— Your instructions —
The line containing "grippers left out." marks the end: quote every line from the start of the records below through it, word for word.

====== Available data

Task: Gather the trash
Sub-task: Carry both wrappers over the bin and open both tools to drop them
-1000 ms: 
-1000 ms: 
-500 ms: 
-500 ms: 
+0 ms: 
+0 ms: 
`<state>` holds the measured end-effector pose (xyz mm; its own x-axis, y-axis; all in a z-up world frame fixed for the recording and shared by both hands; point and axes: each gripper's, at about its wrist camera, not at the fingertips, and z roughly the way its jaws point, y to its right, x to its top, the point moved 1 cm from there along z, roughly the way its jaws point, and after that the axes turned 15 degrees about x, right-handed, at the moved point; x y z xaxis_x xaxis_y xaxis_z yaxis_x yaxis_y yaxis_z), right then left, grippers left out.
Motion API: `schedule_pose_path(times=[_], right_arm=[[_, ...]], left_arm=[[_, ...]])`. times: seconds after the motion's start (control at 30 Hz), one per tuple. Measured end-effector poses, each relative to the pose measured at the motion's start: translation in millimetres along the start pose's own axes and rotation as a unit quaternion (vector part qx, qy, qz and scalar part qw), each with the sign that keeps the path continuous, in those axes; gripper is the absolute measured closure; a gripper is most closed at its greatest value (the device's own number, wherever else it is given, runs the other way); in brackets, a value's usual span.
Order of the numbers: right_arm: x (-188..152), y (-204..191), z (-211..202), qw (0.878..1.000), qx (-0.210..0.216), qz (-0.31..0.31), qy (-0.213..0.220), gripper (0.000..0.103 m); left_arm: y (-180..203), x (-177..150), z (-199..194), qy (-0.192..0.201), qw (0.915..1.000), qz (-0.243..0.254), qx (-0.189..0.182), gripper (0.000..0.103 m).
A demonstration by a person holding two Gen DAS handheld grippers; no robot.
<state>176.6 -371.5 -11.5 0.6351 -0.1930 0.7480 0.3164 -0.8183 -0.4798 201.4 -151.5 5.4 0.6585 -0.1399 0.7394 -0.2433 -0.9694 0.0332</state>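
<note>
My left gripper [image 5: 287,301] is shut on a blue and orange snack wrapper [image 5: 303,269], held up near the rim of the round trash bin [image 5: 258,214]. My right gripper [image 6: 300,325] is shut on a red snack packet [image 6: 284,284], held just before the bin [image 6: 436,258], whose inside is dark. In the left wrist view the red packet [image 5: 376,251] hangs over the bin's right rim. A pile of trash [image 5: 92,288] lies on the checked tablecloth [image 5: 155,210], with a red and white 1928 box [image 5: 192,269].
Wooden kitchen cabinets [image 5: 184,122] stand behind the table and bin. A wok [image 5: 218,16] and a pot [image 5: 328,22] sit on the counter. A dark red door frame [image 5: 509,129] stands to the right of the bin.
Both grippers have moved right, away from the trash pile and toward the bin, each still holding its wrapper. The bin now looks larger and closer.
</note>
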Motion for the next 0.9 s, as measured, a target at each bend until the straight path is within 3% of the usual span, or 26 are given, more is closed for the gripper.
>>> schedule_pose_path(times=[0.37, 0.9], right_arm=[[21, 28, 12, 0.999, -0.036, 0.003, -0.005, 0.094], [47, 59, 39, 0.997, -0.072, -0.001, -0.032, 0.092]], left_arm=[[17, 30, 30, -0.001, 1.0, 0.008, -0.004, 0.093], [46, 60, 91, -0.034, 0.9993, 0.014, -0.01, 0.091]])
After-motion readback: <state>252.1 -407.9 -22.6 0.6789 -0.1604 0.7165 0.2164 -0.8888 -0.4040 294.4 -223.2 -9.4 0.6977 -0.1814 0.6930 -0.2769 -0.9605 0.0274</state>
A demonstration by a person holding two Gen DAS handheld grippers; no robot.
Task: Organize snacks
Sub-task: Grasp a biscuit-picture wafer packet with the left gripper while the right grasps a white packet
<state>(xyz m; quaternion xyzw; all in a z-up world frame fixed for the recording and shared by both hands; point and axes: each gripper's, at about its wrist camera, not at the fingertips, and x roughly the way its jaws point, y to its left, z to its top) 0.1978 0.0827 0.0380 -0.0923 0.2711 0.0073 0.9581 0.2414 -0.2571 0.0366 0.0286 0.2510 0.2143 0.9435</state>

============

— The completed task —
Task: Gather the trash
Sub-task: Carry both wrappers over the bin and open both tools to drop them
-1000 ms: 
-1000 ms: 
-500 ms: 
-500 ms: 
+0 ms: 
+0 ms: 
`<state>` holds the measured end-effector pose (xyz mm; its own x-axis, y-axis; all in a z-up world frame fixed for the recording and shared by both hands; point and axes: each gripper's, at about its wrist camera, not at the fingertips, and z roughly the way its jaws point, y to its right, x to its top, the point moved 1 cm from there along z, roughly the way its jaws point, and after that the axes turned 15 degrees about x, right-handed, at the moved point; x y z xaxis_x xaxis_y xaxis_z yaxis_x yaxis_y yaxis_z), right then left, grippers left out.

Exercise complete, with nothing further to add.